Clustering of a set of 3D points - java

I have a 2D array of size n representing n number of points in the 3D space, position[][] for XYZ (e.g. position[0][0] is X, position[0][1] is Y, and position[0][2] is Z coordinate of point 0.
What I need to do is to do clustering on the points, so to have n/k number of clusters of size k so that each cluster consists of the k closest points in the 3D space. For instance, if n=100 and k=5, I want to have 20 clusters of 5 points which are the closest neighbors in space.
How can I achieve that? (I need pseudo-code. For snippets preferably in Java)

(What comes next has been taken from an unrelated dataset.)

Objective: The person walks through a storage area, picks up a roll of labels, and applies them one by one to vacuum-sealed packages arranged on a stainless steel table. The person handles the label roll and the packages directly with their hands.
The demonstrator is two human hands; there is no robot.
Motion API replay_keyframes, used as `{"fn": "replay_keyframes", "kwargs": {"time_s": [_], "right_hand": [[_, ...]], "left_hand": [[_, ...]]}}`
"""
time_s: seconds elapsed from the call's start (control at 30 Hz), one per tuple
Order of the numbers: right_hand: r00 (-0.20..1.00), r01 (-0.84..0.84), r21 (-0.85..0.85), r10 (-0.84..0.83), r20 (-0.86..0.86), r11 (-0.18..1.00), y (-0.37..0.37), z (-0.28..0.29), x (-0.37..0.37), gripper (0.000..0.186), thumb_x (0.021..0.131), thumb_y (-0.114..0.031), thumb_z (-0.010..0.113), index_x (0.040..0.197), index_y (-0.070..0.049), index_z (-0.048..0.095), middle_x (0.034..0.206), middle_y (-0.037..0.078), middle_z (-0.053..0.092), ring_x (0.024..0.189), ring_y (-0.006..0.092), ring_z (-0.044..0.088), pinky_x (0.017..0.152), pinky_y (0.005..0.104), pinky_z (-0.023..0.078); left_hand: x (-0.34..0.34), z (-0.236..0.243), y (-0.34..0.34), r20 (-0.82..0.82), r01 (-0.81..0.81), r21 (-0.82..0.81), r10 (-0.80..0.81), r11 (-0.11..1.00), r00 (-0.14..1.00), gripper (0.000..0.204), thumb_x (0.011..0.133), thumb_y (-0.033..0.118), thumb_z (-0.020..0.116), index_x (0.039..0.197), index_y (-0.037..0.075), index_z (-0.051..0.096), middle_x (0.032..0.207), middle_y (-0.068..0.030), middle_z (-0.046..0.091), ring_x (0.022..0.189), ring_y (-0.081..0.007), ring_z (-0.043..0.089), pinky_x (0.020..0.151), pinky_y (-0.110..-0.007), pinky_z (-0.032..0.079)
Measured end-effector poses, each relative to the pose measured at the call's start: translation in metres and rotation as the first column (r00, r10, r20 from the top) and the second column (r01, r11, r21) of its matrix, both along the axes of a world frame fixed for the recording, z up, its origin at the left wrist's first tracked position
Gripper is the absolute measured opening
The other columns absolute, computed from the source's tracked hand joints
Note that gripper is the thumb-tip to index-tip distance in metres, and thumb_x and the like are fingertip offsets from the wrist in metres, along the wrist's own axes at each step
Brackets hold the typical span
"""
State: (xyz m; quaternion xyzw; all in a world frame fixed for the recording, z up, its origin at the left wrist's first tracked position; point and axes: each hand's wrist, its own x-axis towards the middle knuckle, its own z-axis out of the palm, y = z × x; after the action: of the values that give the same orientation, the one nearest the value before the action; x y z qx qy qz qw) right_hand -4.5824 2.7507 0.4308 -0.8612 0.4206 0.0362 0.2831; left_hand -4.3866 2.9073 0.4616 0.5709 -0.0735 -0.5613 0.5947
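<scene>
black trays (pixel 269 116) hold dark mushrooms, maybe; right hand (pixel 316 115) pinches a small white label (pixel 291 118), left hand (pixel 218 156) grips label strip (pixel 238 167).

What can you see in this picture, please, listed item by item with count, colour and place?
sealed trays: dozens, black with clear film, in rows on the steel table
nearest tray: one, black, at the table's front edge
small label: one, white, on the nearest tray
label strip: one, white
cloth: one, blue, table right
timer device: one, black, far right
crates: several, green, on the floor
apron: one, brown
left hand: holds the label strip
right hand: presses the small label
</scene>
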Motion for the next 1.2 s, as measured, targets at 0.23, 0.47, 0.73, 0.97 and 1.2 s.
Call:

What I was doing so far was a simple sorting based on each component. But this does NOT give me necessarily the closest neighbors.
Sort based on X (position[0][0])
Then sort based on Y (position[0][1])
Then sort based on Z (position[0][2])
for (int i=0; i<position.length; i++){
for (int j=i+1; j<position.length; j++){
if(position[i][0] > position[i+1][0]){
swap (position[i+1][0], position[i][0]);
}
}
}
// and do this for position[i][1] (i.e. Y) and then position[i+2][2] (i.e. Z)
I believe my question slightly differs from the Nearest neighbor search with kd-trees because neighbors in each iteration should not overlap with others. I guess we might need to use it as a component, but how, that's the question.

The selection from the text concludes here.